Overview
Multiple endocrine neoplasia, type 1 (MEN 1) is a rare condition. It mainly causes tumors in the glands that make and release hormones. These are called the endocrine glands. The condition also can cause tumors in the small intestine and stomach. Another name for MEN 1 is Wermer's syndrome.
The endocrine gland tumors that form due to MEN 1 usually are not cancer. Most often, the tumors grow on the parathyroid glands, the pancreas and the pituitary gland. Some glands affected by MEN 1 also may release too many hormones. That can lead to other health concerns.
The extra hormones of MEN 1 can cause many symptoms. These symptoms may include tiredness, bone pain, broken bones, kidney stones, and ulcers in the stomach or intestines.
MEN 1 can't be cured. But regular testing can detect health concerns, and healthcare professionals can provide treatment as needed.
MEN 1 is an inherited condition. That means people who have a genetic change that causes MEN 1 can pass it on to their children.
Symptoms
Symptoms of multiple endocrine neoplasia, type 1 (MEN 1) can include the following:
- Tiredness.
- Bone pain or broken bones.
- Kidney stones.
- Ulcers in the stomach or intestines.
- Stomach pain.
- Muscle weakness.
- Depression.
- Acid reflux.
- Frequent diarrhea.
Symptoms are caused by the release of too many hormones in the body.
Causes
Multiple endocrine neoplasia, type 1 (MEN 1) is caused by a change in the MEN1 gene. That gene controls how the body makes a protein called menin. Menin helps to keep cells in the body from growing and dividing too quickly.

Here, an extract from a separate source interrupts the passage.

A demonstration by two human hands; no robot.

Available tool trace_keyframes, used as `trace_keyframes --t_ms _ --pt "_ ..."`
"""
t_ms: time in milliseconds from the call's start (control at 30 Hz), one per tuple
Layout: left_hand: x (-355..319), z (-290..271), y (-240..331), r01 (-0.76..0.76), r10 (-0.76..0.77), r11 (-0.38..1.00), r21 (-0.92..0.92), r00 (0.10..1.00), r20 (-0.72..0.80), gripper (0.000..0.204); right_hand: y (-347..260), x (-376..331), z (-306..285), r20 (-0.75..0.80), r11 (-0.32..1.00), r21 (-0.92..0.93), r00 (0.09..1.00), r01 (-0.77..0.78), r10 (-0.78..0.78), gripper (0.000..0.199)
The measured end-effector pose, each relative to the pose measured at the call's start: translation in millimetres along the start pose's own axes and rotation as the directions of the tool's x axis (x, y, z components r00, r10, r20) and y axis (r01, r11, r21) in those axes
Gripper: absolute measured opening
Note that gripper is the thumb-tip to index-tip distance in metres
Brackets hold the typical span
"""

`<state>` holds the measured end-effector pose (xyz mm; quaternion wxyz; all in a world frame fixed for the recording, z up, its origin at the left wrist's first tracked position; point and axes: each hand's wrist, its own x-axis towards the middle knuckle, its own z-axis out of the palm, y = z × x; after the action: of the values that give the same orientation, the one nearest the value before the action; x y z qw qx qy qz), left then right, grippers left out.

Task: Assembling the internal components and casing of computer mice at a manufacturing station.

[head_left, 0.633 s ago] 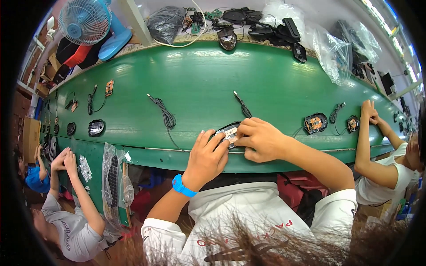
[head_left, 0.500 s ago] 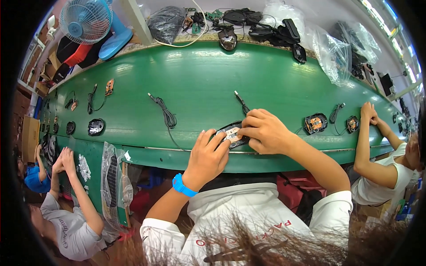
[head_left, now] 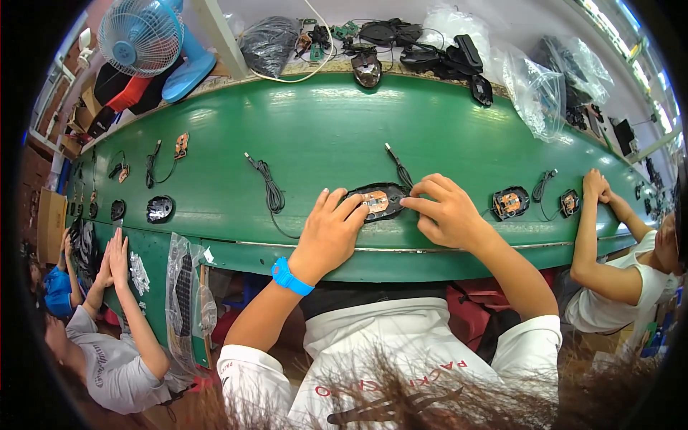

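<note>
In front of me lies an open computer mouse base (head_left: 392, 208), a black shell with an orange-brown circuit board (head_left: 374, 201) in it. My left hand (head_left: 331, 231), with a blue watch on the wrist, grips the shell's left end, its fingertips over the board's edge. At the right end, the thumb and forefinger of my right hand (head_left: 453, 215) pinch the rim; whether they also hold a wire is hidden. A bundled black cable (head_left: 403, 169) runs down behind the right fingers. Left of my hands rests another coiled cable (head_left: 271, 192), its thin lead trailing toward my left hand.
More mouse bases (head_left: 510, 203) and cables lie along the green belt (head_left: 322, 122). Behind it, a shelf holds mouse parts (head_left: 366, 68) and plastic bags (head_left: 534, 93); a blue fan (head_left: 140, 39) stands far left. Co-workers sit at left (head_left: 115, 358) and right (head_left: 609, 276).
My right hand has shifted slightly right, its fingers drawn back from the board to the shell's right end, so more of the board shows. My left hand stays at the left end.
</note>
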<state>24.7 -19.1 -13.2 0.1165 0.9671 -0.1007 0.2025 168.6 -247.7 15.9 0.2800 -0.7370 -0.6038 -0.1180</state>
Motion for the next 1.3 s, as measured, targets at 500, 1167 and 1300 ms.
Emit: trace_keyframes --t_ms 500,1167,1300 --pt "14.0 -14.3 7.5 0.02 -0.012 0.99 -0.139 0.998 0.059 0.037 13.9 -60.6 -35.0 -0.134 0.98 0.012 0.971 -0.198 0.198 0.036" --pt "-25.7 -51.8 244.9 -0.656 0.704 0.402 -0.639 0.668 -0.242 0.025 -221.2 -67.7 155.9 0.574 -0.259 0.804 0.813 -0.535 0.1 0.033" --pt "-42.8 -51.8 250.7 -0.669 0.726 0.38 -0.638 0.643 -0.242 0.026 -222.9 -76.5 152.3 0.598 -0.219 0.793 0.796 -0.569 0.095 0.033"
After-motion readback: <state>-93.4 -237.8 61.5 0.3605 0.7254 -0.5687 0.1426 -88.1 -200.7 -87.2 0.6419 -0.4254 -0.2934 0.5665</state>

Many different changes in the MEN1 gene can cause the MEN 1 condition to develop. People who have one of those genetic changes can pass it on to their children. Many people with a change in the MEN1 gene inherit it from a parent. But some people are the first in their family to have a new MEN1 gene change that doesn't come from a parent.
Risk factors
Risk factors for multiple endocrine neoplasia, type 1 (MEN 1) include the following:
- Children with a parent who has a genetic change in the MEN1 gene are at risk of the MEN 1 condition. That's because these children have a 50% chance of having the same genetic change that causes MEN 1.
- Parents and siblings of people who have a change in the MEN1 gene also are at risk. That's because they may have the same genetic change, even if they haven't had any symptoms of MEN 1.